Pale party 2022?

Berlin/Nuremberg/Stuttgart/Jena (dpa) – In the past there was not only more tinsel, but also more lights: After the failures during the corona pandemic, the Christmas market season is again in danger. Due to the tense situation on the energy markets and rising prices, German municipalities are threatened with a Christmas season with less lighting and leisure time fun than in previous years – it will be a paler festival, even if there are no major cancellations in famous Christmas cities such as Dresden, Nuremberg, Heidelberg, Münster, Aachen or Frankfurt am Main seem to be on the agenda.

Ice rinks canceled in some cities

While three months before Christmas Eve gingerbread and speculoos are already back in the supermarkets, many cities are announcing that they will put up fewer Christmas lights, switch them on less often or reduce opening hours. Ice rinks and other energy-intensive attractions are also available or have already been canceled – from Flensburg in the north to Berchtesgaden in the south.

With reference to the energy consumption, there are no skating rinks in Nuremberg, Weimar and Erfurt, for example. In Cologne, the reason given for not offering an ice rink on Ebertplatz was that this was “not justifiable” in view of the energy crisis in the 2022/23 season.

After the restrictions due to Corona, the republic will not experience a normal Advent season for the third time in a row.

In Stuttgart, the fairy lights powered by green electricity should only shine on Christmas trees for 240 instead of 450 hours, as the city reports. The town hall itself even does without lighting and the advent calendar in the windows.

Alexander Handschuh from the German Association of Towns and Municipalities emphasizes that the energy crisis depends on local conditions. “A blanket nationwide regulation would make little sense.” Christmas markets are quality of life and also an economic factor. If there is already efficient LED lighting, the savings potential is small.

Jena relies on LED technology

You can see that in Jena, for example, as the head of events at Jenakultur says. They have long since switched to LED technology, and the lighting has already been switched off at night in the past.

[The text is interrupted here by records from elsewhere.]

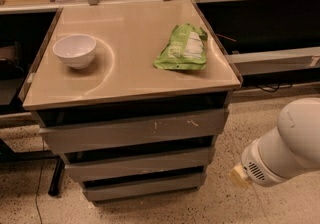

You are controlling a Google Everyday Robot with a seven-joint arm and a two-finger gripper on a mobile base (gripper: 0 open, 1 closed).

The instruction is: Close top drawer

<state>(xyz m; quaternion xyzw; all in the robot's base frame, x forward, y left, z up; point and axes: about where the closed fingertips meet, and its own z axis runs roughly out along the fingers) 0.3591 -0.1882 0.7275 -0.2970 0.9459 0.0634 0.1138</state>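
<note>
The top drawer (135,130) is the widest grey front under the beige tabletop (125,75), with small pale scratches right of centre. A dark gap shows between its upper edge and the tabletop; its tray is hidden. It stands a little forward of the two slimmer grey drawer fronts (137,164) below it. My gripper is out of view. Only a white rounded arm segment (282,148) shows at the lower right, to the right of the cabinet and apart from the drawer.
A white bowl (74,50) sits on the tabletop at the left, a green snack bag (183,48) at the right. Dark counters flank the cabinet. A grey shelf edge (275,60) juts at the right. Speckled floor lies in front.
</note>
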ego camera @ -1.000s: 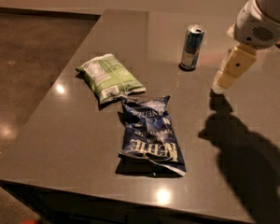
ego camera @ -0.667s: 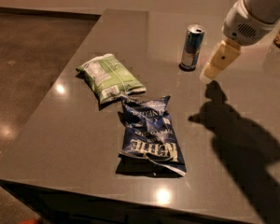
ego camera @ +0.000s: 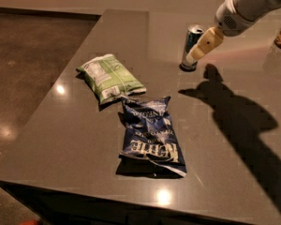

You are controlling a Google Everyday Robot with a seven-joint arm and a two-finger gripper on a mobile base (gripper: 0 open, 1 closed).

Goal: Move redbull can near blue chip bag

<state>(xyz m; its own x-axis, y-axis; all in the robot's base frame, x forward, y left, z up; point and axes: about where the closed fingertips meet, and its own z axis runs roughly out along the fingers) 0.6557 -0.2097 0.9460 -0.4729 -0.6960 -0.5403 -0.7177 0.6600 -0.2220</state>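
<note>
While a light green-and-white chip bag [ego camera: 111, 78] lies flat just beside the upper left end of the blue chip bag [ego camera: 152, 135], the blue chip bag itself lies crumpled on the dark tabletop [ego camera: 75, 139], toward its near edge. Well apart from the blue chip bag, beyond it and to its right, the redbull can [ego camera: 189, 41] stands upright. The cream-coloured gripper [ego camera: 201, 48] overlaps the can's right side; whether it is apart, together or clamped cannot be told.

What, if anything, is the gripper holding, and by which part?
It cannot be told. The gripper overlaps the upper right side of the slim blue-and-silver metal can, which stands upright on the grey table.
</note>
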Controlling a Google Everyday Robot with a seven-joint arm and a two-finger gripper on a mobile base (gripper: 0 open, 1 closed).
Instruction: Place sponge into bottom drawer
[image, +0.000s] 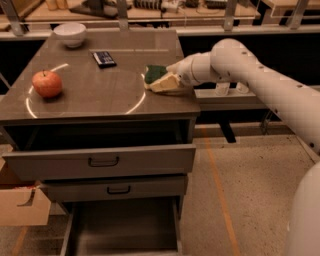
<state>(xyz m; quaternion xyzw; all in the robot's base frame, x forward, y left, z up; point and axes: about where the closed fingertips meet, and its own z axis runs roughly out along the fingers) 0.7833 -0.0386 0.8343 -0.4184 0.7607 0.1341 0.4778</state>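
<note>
The sponge (154, 73), with its dark green top showing, lies on the right side of the grey cabinet's top (100, 95), near the right edge. My gripper (163, 83) reaches in from the right on the white arm (240, 65) and sits right at the sponge, low over the top and touching or covering its near side. The bottom drawer (125, 225) is pulled out at floor level under the cabinet, and its grey floor shows with nothing in it.
A red apple (47, 83) sits at the left of the top, a white bowl (70, 34) at the back left and a flat black device (104, 58) at the back middle. The two upper drawers (102, 161) stand slightly out. A cardboard box (20, 205) stands at the lower left.
</note>
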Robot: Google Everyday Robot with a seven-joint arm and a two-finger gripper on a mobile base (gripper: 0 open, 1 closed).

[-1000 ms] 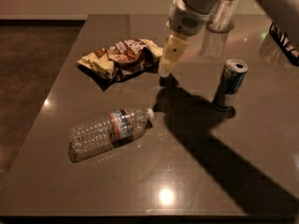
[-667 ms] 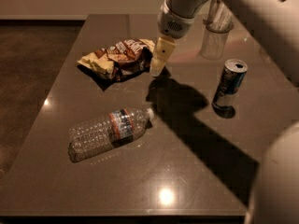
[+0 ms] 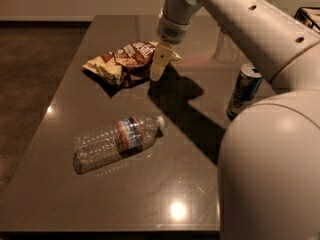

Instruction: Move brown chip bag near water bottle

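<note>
I see one glossy dark table (image 3: 190, 184) with lamp glare low centre, dark floor at left and a pale wall along the top. The arm (image 3: 260, 29) fills the right side.

- One water bottle (image 3: 117, 141), on its side at centre-left, cap toward the right. It has a red-white-blue band, text unreadable.
- One brown chip bag (image 3: 127, 61), crumpled at upper centre, well apart from the bottle. I can't read its white lettering.
- One blue-silver can (image 3: 244, 90), upright at right, no legible brand.
- One clear tumbler (image 3: 226, 46), upper right.

The gripper (image 3: 160, 64) is at the bag's right edge. I can't tell if it's open or closed.
</note>
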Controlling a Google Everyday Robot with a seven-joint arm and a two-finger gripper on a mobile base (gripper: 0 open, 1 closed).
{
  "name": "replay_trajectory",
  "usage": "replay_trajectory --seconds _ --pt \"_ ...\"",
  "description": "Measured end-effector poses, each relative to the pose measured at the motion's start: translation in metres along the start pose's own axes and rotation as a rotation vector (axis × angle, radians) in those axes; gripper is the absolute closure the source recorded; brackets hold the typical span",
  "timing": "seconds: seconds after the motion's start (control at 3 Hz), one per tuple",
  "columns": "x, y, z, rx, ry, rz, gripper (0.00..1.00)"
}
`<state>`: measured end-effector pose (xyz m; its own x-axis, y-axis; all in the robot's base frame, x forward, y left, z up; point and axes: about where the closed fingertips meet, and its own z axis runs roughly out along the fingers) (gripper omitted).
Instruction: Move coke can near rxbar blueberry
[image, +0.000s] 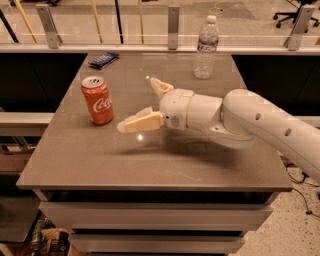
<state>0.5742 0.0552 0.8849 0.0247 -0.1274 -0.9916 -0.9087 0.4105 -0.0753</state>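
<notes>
The coke can (97, 100) stands upright on the left part of the grey table (210, 165); it is red-orange with white script and a silver top. The rxbar blueberry (104, 60) lies flat in its dark blue wrapper at the table's far left corner, behind the can. My gripper (139, 104) is open, its two cream fingers spread wide, pointing left. It hovers just right of the can and holds nothing. One fingertip (124, 127) is a short gap from the can's lower right side.
A clear plastic water bottle (206, 47) stands at the far edge, right of centre. My white arm (260, 125) reaches in from the right across the table. A railing with posts runs behind the table. Drawers sit under the front edge.
</notes>
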Motion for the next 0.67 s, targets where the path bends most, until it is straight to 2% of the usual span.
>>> replay_trajectory --seconds 0.67 --pt "0.0 0.009 0.03 -0.037 -0.007 0.061 0.0"
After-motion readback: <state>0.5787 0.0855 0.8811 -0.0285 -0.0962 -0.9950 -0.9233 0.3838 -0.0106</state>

Patio heaters have also been banned from the market for some time. “Only measures such as completely switching off the Christmas lights or banning mulled wine would still be possible,” said Daniel Illing. “But this would then come very close to a cancellation of the Christmas market.”

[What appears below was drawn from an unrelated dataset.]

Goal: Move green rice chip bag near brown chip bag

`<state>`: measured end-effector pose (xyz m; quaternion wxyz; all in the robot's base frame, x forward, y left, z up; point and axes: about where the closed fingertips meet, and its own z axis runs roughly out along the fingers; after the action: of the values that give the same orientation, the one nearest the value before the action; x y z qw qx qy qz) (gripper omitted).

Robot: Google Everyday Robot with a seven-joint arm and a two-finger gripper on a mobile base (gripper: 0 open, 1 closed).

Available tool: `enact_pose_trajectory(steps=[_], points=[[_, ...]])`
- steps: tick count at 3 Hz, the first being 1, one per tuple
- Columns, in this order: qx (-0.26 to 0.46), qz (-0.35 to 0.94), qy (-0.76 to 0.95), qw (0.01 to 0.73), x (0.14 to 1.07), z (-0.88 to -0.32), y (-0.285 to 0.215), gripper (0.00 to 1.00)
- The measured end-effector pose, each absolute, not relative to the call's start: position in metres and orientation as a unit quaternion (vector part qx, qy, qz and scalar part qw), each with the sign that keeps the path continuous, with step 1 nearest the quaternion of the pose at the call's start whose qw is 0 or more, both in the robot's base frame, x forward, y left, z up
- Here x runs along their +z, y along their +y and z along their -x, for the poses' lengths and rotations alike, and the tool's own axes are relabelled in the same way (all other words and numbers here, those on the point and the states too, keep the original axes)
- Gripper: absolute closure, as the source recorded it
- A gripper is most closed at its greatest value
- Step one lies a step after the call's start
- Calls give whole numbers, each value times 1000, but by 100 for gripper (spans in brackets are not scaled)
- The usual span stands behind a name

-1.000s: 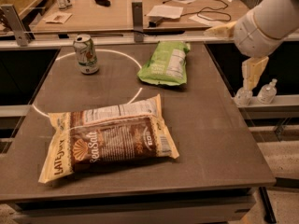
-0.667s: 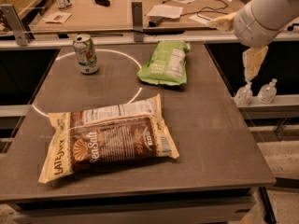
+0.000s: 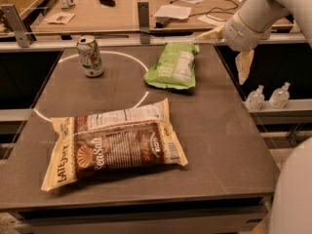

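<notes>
counter (image 3: 229, 145): dark flat top that fills most of the view, with a thin white ring (image 3: 127, 55) painted on its far left part.
soda can (image 3: 90, 56): green and white, upright near the far left corner, standing on the ring line and well apart from both bags.
brown chip bag (image 3: 114, 150): large, lying flat on the near left part of the counter, slightly askew. its left end is close to the near left corner. dark brown middle with a shell mark and "sea salt", cream-yellow border with "late july" along the left end.
green rice chip bag (image 3: 173, 67): small and light green, lying flat by the far edge, right of centre, white label panel facing up. it is apart from the brown chip bag, with bare counter between them, and its near left tip reaches the ring line.
gripper (image 3: 220, 59): above the far right corner of the counter, just right of the green rice chip bag and clear of it.
jaws: spread wide, one cream finger (image 3: 209, 34) pointing left towards the top of the green bag, the other hanging downwards past the right edge. nothing is between them and they touch nothing.
small bottles (image 3: 267, 96): two clear ones side by side on a ledge beyond the right edge.
</notes>
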<state>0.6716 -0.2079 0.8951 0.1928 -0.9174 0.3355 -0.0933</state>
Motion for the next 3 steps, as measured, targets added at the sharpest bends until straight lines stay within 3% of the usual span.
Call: enact_pose_trajectory(steps=[1, 3], points=[[-36, 938, 264, 221, 882, -675, -196, 0], [-54, 933, 192, 299, 917, -694, -173, 0]])
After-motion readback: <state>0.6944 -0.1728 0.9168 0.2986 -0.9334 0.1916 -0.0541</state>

The spokesman for the city of Bamberg says that “there can be no lighting like in previous years”. In return, Bamberg is thinking about putting up more Christmas trees. Regensburg checks whether the lights are switched off earlier on the Advent evenings. In the Ore Mountain town of Annaberg-Buchholz, the large tree will only light up during the opening hours of the Christmas market this year. However, most of it is already LED. According to a spokeswoman, the nearby Aue-Bad Schlema has “put an end to electricity guzzlers with the Christmas lights a long time ago”.

Nuremberg emphasizes that the Christkindlesmarkt has been running with 100 percent green electricity for almost ten years, and the energy consumption of the lighting has been reduced to a minimum with LED lamps.

According to the city, the market at Munich’s Marienplatz only works with LED lighting. It is “greatly important for tourism and supports a business that has already been badly affected by the corona lockdowns,” says the spokesman for the City of Munich’s Department for Labor and Economic Affairs.

A good 20 percent less electricity is to be consumed at the Essen Christmas market. According to Essen Marketing GmbH, the lighting of the market stalls will be switched on much later than in previous years. In Mainz, they want to implement the decision agreed with the state government to use 15 percent less energy .

Advent illuminations on Kurfürstendamm in danger

In Berlin, the large Advent illuminations on shopping streets such as Kurfürstendamm are in danger. The Senate decided not to co-finance these lights. The state government called for “significant savings” to be achieved.

With a view of Ku’damm and Tauentzienstraße, where KaDeWe is located, the district mayor of Charlottenburg-Wilmersdorf, Kirstin Bauch (Greens), criticizes that the Christmas lights are important there for tourism – and therefore actually a state and not a district matter. They now want to find sponsors to ensure at least “basic lighting”. The Mitte district reports something similar with regard to the Unter den Linden boulevard and Friedrichstrasse.

Tübingen’s Lord Mayor Boris Palmer, on the other hand, says: “The focus of the discussion on the Christmas lights is purely symbolic and conceals the inactivity of the large consumers.” But electricity is also to be saved in the Swabian university town. According to the city, the “big” Christmas lights on roof gables and with illuminated baubles in the trees are out.

In Lübeck, market operators and the municipality are developing a package of measures: “This includes, among other things, not heating outdoor catering in the area around the Christmas market.” The Christmas lights are switched off at midnight. In Kiel, a spokeswoman says fewer traders are coming and the markets are getting smaller. “The increased energy prices and the higher labor costs will also mean that it will be more expensive at the Christmas markets.”

The Upper Bavarian town of Peiting relies on a photovoltaic system including a battery for the lighting for its central Christmas tree. Mayor Peter Ostenrieder (CSU) says: “No matter what happens on the electricity market, our Christmas tree lights up independently.”